Счастливый, что дела его складываются настолько удачно и что даже политико-музыкальные «чистки» и «дискуссии» 1936 года только укрепляют положение близкой ему музыкальной линии в СССР, а самому ему не возбраняется выражать — в строго очерченных рамках — несогласие с нелепостями официальной линии (как в испанском эпизоде), и, вероятно, искренне не понимая, что советские «дискуссии» и «чистки» на одном Шостаковиче остановиться не могут и рано или поздно должны будут коснуться его собственного ближайшего окружения, Прокофьев предпринял попытку переманить в СССР и Дукельского. Последний оставался лицом без гражданства, а значит, на неопределённом положении. В конце зимы 1937 года, на обратном пути из концертного турне по Америке, Прокофьев задержался на десять дней (1—10 февраля) в Нью-Йорке. Именно тогда он и Дукельский снова общались друг с другом как в прежние, парижские годы, обсуждали свою и чужую музыку, а также перспективы исполнения русской оратории «Конец Санкт-Петербурга» и других крупных вещей Дукельского и, наконец, перешли на «ты». Дукельский на прощанье подарил Прокофьеву свою фотографию парижского ещё времени, надписав её «дорогому Серёже на память о наших американских приключениях», о характере которых легко судить по отосланному через четыре месяца из Москвы и написанному по-французски письму Прокофьева, в котором последний, обсуждая двух нью-йоркских девиц — «мою приятельницу Чэффи и «нянечку», игриво интересуется у Дукельского: «Поднялся ли твой рекорд с последней с 1 ч. 15 мин. до 1 ч. 30 мин.?»

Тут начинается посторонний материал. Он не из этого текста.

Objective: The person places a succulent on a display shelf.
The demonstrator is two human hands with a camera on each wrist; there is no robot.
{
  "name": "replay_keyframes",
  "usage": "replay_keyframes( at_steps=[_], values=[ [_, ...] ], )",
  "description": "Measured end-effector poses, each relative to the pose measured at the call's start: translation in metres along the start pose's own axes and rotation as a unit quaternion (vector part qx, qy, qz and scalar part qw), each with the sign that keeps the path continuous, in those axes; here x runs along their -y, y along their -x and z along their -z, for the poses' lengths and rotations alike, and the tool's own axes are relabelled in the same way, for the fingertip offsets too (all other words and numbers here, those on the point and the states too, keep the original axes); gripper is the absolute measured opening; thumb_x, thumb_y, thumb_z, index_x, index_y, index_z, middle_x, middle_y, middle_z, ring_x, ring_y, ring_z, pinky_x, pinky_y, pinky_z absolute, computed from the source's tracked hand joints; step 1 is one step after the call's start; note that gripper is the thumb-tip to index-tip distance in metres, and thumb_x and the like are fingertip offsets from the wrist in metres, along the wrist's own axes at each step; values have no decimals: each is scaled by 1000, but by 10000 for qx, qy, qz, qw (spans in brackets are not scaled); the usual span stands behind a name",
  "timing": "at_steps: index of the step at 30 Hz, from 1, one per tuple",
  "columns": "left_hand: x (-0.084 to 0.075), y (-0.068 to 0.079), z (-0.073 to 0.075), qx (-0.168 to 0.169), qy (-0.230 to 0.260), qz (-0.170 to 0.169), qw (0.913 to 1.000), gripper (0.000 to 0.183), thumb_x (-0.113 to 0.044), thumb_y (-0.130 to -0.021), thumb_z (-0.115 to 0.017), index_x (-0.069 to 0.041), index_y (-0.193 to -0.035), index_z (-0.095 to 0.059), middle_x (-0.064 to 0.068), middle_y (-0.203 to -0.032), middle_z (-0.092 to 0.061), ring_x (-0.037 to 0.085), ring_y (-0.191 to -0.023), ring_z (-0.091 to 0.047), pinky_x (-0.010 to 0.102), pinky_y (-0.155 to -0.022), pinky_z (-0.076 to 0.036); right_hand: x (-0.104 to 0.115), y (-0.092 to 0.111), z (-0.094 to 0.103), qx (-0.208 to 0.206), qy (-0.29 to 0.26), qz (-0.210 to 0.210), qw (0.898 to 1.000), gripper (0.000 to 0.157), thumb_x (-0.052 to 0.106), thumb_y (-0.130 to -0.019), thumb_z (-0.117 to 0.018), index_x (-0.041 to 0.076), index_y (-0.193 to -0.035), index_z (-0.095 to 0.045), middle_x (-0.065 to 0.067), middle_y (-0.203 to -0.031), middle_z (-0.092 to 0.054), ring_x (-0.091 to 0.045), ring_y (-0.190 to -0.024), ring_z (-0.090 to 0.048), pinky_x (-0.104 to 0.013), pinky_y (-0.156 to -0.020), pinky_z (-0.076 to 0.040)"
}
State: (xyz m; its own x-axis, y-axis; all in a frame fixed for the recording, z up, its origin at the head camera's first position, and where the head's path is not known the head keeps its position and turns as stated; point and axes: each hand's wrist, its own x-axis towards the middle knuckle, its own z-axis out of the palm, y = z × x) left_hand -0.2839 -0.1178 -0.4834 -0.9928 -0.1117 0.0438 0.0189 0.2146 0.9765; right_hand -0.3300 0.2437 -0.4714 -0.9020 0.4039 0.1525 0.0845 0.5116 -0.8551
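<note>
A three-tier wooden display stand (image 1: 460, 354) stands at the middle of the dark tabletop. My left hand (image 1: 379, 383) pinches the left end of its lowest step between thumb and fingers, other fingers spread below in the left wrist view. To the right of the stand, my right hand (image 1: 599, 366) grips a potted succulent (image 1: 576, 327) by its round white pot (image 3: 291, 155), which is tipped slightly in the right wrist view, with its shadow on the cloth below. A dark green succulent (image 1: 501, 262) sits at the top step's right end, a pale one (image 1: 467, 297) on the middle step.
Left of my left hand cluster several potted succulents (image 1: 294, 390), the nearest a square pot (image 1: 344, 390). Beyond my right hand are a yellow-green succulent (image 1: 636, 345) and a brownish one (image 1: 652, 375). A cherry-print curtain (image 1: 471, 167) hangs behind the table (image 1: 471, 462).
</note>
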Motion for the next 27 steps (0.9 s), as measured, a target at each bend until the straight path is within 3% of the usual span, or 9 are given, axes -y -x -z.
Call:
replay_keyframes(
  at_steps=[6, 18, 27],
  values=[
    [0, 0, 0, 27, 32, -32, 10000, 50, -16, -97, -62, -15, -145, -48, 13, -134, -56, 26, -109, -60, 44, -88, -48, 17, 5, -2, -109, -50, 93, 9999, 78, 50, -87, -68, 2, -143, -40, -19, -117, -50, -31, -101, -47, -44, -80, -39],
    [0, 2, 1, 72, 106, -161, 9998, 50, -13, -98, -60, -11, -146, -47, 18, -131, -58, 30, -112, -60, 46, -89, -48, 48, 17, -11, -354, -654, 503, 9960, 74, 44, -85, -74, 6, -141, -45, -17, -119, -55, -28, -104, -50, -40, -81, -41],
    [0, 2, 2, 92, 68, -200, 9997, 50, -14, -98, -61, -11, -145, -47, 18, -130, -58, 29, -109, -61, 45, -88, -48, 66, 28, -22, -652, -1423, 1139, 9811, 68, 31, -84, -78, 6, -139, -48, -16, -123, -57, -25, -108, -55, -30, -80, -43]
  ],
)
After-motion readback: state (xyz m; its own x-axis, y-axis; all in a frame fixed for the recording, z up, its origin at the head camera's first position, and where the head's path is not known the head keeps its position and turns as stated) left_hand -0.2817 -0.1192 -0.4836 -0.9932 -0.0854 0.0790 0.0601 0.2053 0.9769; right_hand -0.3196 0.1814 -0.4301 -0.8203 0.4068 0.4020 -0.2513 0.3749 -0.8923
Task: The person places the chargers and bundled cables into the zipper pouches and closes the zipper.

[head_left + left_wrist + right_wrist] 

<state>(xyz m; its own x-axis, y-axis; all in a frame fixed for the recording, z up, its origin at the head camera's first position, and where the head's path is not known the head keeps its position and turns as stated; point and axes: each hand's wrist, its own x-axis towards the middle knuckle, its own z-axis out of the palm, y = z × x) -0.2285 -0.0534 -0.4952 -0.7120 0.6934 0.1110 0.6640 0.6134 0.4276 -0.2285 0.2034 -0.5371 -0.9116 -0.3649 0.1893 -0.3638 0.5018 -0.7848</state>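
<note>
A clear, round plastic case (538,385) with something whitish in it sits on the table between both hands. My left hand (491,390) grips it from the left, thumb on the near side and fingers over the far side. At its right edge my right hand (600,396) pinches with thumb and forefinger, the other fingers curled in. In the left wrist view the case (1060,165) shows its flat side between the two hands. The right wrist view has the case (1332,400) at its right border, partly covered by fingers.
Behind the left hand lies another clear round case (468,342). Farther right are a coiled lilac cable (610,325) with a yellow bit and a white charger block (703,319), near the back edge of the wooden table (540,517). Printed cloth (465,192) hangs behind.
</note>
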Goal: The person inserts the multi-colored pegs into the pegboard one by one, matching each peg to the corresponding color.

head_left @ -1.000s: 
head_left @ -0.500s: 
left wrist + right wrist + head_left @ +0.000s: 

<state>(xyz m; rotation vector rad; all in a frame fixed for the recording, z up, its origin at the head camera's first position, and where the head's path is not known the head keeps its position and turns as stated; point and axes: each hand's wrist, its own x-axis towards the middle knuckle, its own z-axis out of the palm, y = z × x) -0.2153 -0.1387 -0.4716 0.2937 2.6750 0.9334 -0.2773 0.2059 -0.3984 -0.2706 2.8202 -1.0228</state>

Переплыв океан и добравшись до Парижа, Прокофьев телеграфировал, что Первая и Вторая симфонии Дукельского приняты к исполнению в мартовских концертах Ламурё и Паделу, а 28 февраля, в самый канун отъезда в Москву, написал подробнейшее деловое письмо, касающееся перспектив (довольно туманных) исполнения «Конца Санкт-Петербурга» во Франции. О дальнейшем читаем в воспоминаниях Дукельского: «Однако через несколько недель Прокофьев без всякого предупреждения ввалился ко мне в Нью-Йорк и, вместо обычных поцелуев и хлопанья по плечу, принялся выплясывать фокстрот, таинственно улыбаясь. «Сергей, ты что — спятил?» — сказал я, не на шутку взволнованный невиданным pas seul [сольным танцем. —
(Кажется, Дукельский всё-таки путает. Прокофьев научился танцевать под джаз только к 1938 году. Отплясывал он действительно уж слишком по-своему: балерина Галина Уланова вспоминает, как в 1940 году, после московской премьеры «Ромео и Джульетты», благодарный и восхищённый композитор пригласил её в Дом писателей на банкет и танцы: «Это был самый обыкновенный фокстрот, но Сергей Сергеевич словно слышал всё время какой-то свой ритм, начиная шаг как-то «за ритмом музыки», будто отставая. Я путалась, не попадала в шаг и боялась, что не смогу этот ритм уловить, наступлю своему партнёру на ногу, собьюсь с такта и, одним словом, обнаружу, что совсем не умею танцевать. Но постепенно танец наладился…» О прокофьевской манере отплясывать мы уже знаем из воспоминаний Веры Алперс: за годы, прошедшие с обучения в консерватории, она изменилась мало. Весной 1937 года Прокофьев в Нью-Йорк из Европы, похоже, не возвращался: не было нужды; описываемое, скорее всего, происходило несколько ранее, а именно — зимой того же года. В остальном воспоминания заслуживают полного доверия, потому что многое подтверждается и другими источниками. Обратимся снова к их тексту.)
«Пошли к моей матери. «Сергей Сергеевич, неужели коммунисты вас так и выпустили из совдепии?» — спросила она, разглядывая его нерешительно; мать обожала Прокофьева, но почему-то его побаивалась. «Как видите, так и выпустили, Анна Алексеевна, — ответил композитор, энергично хлопнув себя по ляжкам. — Да и Лина Ивановна ко мне присоединится в октябре — у меня много здесь ангажементов». Когда мать спросила его о сыновьях, учившихся в английской школе в Москве, он, однако, промолчал».